アダは商売道具を片付ける。そして、それらを手に人影のあとを追っていった。
人影を探して路地を彷徨っていると、見知った姿を見つけた。イルマだ。イルマが、ある民家の屋根の修繕をしていた。やはり、先程見かけた影は彼女だったらしい。
アダは、イルマに声をかけようとして口を開きかけたが、やめた。
――気を抜いて落下でもしたらたいへんだわ。
イルマの身を案じてここまで追ってきたアダだったが、彼女の仕事ぶりを見て安堵した。
――さすがに身軽ね。
イルマは、足を怪我していることなど感じさせない、まるで平地に立っているかのような身のこなしだった。

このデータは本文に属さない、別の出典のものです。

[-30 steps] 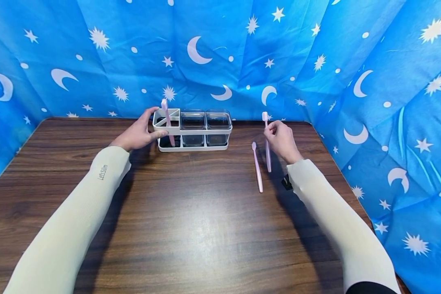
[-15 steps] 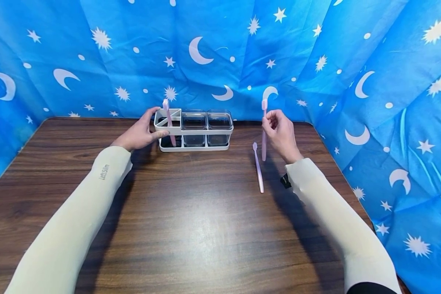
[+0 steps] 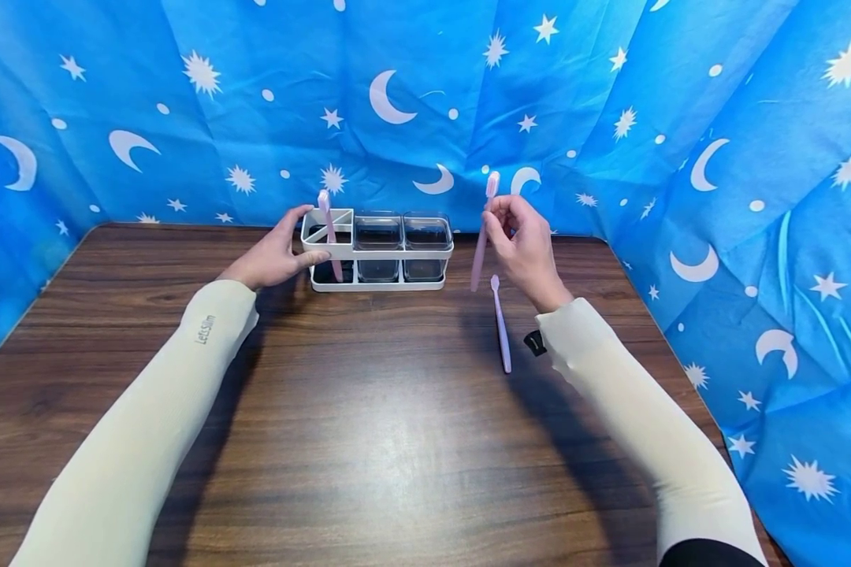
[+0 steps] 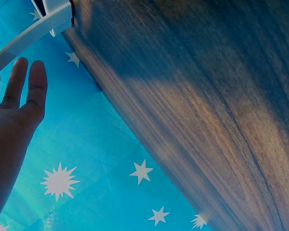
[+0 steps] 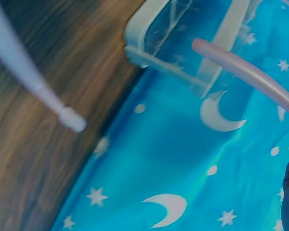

イルマの無事を確認したアダは、自分の仕事に戻るためその場をあとにしようとした。しかし、ふと、目の端に入り込んだ数人の男たちが気にかかり、足を止める。
しばらく見ていると、男の一人が、手にした拳大の雪玉を屋根に向かって放り投げたのだ。
「あ……っ」
思わず声を上げる。屋根の上からも、息を呑む声が伝わってくる。
「イルマ……っ」
アダは叫んだ。雪玉に足をとられたイルマの体が宙に浮く。男たちの下卑た笑い声が耳に届く。転がり落ちたイルマの体は、ついに屋根から放り出されてしまった。
――いやっ、だめ……っ。
そう思った刹那、アダは右手に力が流れてくるのを感じた。
――これは……。
その瞬間、すべての動きが止まって見えた。ポケットに入れていた右手を取り出すと、そこには金時計が握られている。
ニコラからもらった、あの金時計だ。
――時計が、光っている……。
それを見たアダは知った。思いがけず、今年も時計の力を解放してしまったのだと。
ニコラの金時計は、クリスマス・イヴの日に一度だけその力を解放することができる。
ニコラを信じる心が、一度だけ、どんな願いも聞き届けてくれるのだ。
「願いが……叶ったんだ……」
アダの願い。それは、きっと、イルマが助かること。その願いが、これから叶うのだろう。
チチチチチチチチ……。
時計の針が高速に回り、時を戻していく。
どんどんどんどん、遡っていく。
そして、光の扉が、アダの前に現れた。
――これを抜けたら、イルマが屋根から落ちる前に戻れるのかしら。
そう思いながら、アダはその扉に手をかざす。すると、扉は開かれ、アダの体はまばゆいばかりの光に包まれたのだった。